Porsche Ausbildungszentrum


NUTZUNG. Ausbildungszentrum, Berufsausbildung

ORT. Strohgäustraße, Stuttgart

BGF. 14.000 m²

STATUS. realisiert

ENTWURF. H+O Architekten

PROJEKTTEAM. Stefan Reik, Carsten Ortholf, Fabian Albrecht, Jannis Bruns, Marian Garcia Lorente


BAUHERR. Dr. Ing. h.c. F. Porsche AG

BAUKOSTEN. 30 Mio. € (Brutto, KG 200-700)

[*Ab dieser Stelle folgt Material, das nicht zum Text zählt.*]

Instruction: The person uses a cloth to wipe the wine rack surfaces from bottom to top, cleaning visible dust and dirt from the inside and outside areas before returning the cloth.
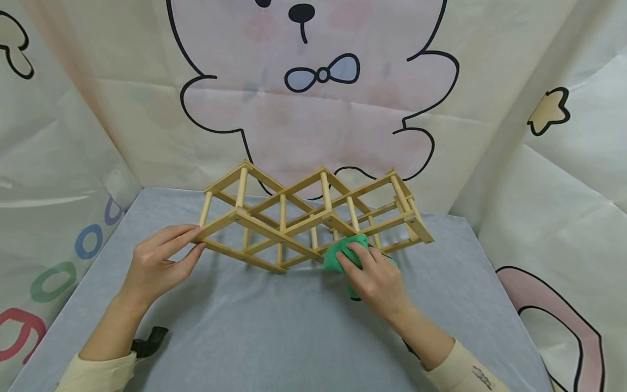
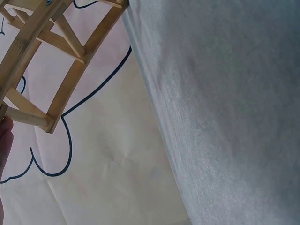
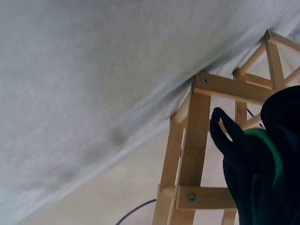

AUFTRAGSART. Bewerbungsverfahren

FOTOGRAFIE. Bernd Seeland


In Stuttgart Zuffenhausen entstand für die Porsche AG eine neue Lehrwerkstatt. Alle Ausbildungsberufe rund um den Fahrzeugbau werden erstmalig in einem Gebäude zusammengeführt. Konzept ist, durch eine kompakte und flexible Gebäudestruktur kurze Wege, vereinfachte Kommunikation sowie sich ändernde Grundrisskonstellationen zu ermöglichen. Werkstätten, Schulungsräume und Sozialräume sind eng miteinander verzahnt und sorgen für konzentriertes Lernen und Lehren. 

Das Porsche-Ausbildungszentrum bildet an der Stammheimerstraße einen wichtigen Auftakt zum Porsche-Areal. Akzentuiert wird dieser Übergang durch den fünfgeschossigen Kopfbau. Hier befinden sich der Zugang des Gebäudes sowie die öffentlichen Funktionen des Ausbildungszentrums. Durch den Einschnitt im Erdgeschoss wird ein großzügiger, überdachter, halböffentlicher Vorbereich geschaffen.

Der Baukörper wird im Grundriss durch vier Treppen- und drei Infrastrukturkerne gegliedert. So entstehen überschaubare Werkstatteinheiten, die von den Meistern aus den zentral angeordneten Büros gut eingesehen werden können. 

Der Zuschnitt des Grundstücks führt zu einer linearen Organisationsstruktur des Ausbildungszentrums. Entlang der inneren Erschließungsstraße für die Schulungsfahrzeuge sind zur Strohgäustraße die großflächigen Werkhallen, nach Süden zur Wohnbebauung die 

kleinteiligeren Schulungsräume und Spezialwerkräume aufgereiht.

Mit einer durchgehenden, mäandrierenden Bandfassade und der homogenen Ausgestaltung des Baukörpers wird dem Ausbildungszentrum ein formaler Rahmen gegeben, der die hybride Struktur des Schul-, Werkstatt- und Bürogebäudes im Einklang mit der Architekturauffassung der Porsche AG zu einer Einheit zusammenfasst. Die Bandfassade ist aus den Parametern der Grundriss- und Schnittfigur entwickelt: Brüstungs- und Sturzhöhen variieren nach funktionalen Prämissen und rhythmisieren den 150 Meter langen Baukörper. 

Durch die robuste Sockelausbildung mit glasierten Klinkerriemchen und den nach Norden filigranen, vertikal stehenden Fenster-formaten wird eine industrielle Anmutung geschaffen.